### Assignment
Report each line of the listing that carries the word "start".

### Dataset extract
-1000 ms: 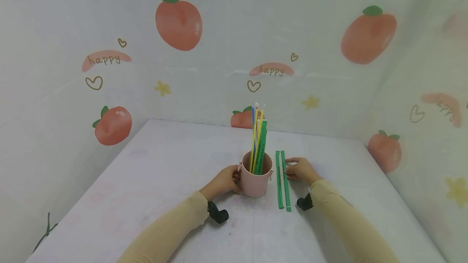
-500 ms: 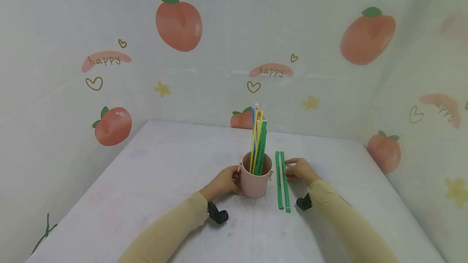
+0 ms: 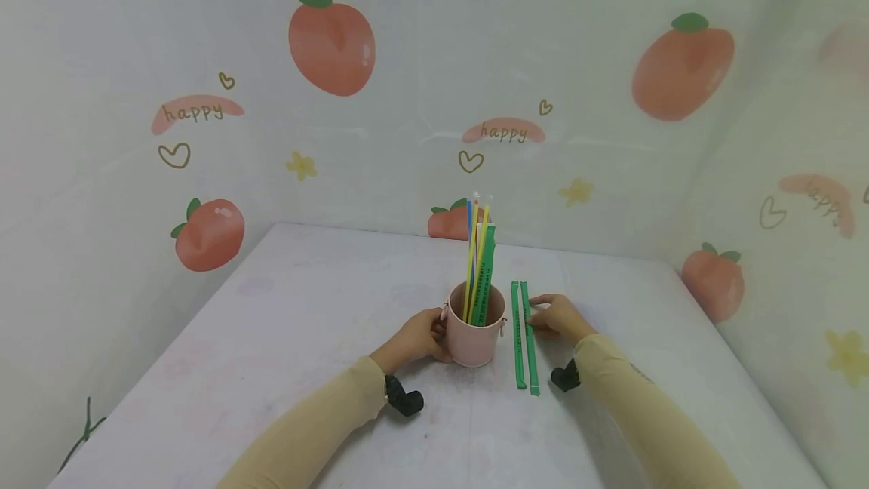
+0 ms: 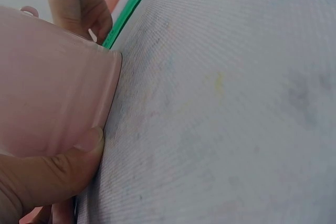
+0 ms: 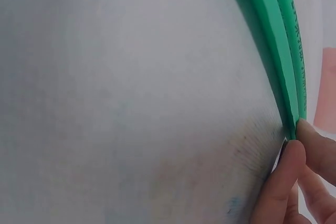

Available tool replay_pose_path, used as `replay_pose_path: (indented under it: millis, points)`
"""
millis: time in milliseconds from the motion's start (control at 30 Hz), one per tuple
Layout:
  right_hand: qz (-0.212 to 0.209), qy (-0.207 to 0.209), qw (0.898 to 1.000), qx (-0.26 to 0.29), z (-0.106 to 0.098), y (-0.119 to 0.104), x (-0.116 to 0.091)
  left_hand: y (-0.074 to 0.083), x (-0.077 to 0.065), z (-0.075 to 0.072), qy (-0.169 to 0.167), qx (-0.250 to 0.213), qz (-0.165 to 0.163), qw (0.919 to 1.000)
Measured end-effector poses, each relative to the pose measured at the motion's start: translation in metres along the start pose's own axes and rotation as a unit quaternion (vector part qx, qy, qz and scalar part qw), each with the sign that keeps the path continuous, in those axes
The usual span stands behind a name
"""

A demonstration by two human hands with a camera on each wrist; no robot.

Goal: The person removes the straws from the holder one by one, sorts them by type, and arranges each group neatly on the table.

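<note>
Two slim green packets, the left one [image 3: 519, 345] and the right one [image 3: 532, 361], lie side by side on the white table [image 3: 339, 308], just right of the middle of the head frame, with a narrow gap between them. A pink bucket [image 3: 473, 345] stands upright just left of them, near the middle of the frame. Yellow straws [image 3: 478, 262], a blue straw [image 3: 469, 217] and more green packaging [image 3: 486, 262] stand up out of it, leaning a little toward the top right.

The person's left hand [image 3: 422, 334] grips the bucket from its left side; in the left wrist view the thumb presses low on the wall, while the other fingers are mostly hidden. The right hand [image 3: 560, 319] is nearly closed, its thumb and a finger pinching the right packet, as the lower right of the right wrist view shows.

Both arms wear beige sleeves [image 3: 319, 421], entering from the bottom of the head frame, and a small black device [image 3: 405, 401] sits at each wrist. Behind the table, a pale cloth [image 3: 421, 44] printed with red fruit, hearts and "happy" fills the upper half.
</note>
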State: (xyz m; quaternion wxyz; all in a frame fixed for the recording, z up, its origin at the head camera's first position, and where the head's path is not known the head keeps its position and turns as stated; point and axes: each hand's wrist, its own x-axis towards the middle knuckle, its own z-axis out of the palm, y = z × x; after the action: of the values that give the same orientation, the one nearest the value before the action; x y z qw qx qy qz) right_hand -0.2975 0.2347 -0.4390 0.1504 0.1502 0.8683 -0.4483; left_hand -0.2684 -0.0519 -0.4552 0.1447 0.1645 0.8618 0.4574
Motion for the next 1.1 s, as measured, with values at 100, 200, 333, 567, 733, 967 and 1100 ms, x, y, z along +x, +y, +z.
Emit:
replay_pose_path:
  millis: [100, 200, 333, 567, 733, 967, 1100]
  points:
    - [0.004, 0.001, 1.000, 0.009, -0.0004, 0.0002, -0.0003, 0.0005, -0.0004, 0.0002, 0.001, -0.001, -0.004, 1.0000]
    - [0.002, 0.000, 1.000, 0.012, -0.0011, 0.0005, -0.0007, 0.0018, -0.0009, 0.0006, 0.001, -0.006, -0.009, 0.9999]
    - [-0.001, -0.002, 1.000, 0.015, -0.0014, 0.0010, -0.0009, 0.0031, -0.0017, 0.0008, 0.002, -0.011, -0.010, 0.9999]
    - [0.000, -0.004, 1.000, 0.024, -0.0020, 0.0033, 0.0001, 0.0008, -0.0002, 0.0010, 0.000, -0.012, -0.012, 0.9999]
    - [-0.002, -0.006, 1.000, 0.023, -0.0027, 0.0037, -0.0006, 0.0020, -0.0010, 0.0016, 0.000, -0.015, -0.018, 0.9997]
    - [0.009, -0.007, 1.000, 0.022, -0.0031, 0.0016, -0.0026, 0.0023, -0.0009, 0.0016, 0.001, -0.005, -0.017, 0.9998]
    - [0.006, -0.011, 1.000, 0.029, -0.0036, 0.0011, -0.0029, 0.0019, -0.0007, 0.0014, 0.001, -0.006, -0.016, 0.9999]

### Answer to this problem
millis: time in milliseconds from the motion's start (control at 30 Hz), one per tuple
Measured end-effector poses, each relative to the pose measured at the motion's start: translation in metres along the start pose's own axes and rotation as a unit quaternion (vector part qx, qy, qz and scalar part qw), each with the sign that keeps the path continuous, in those axes

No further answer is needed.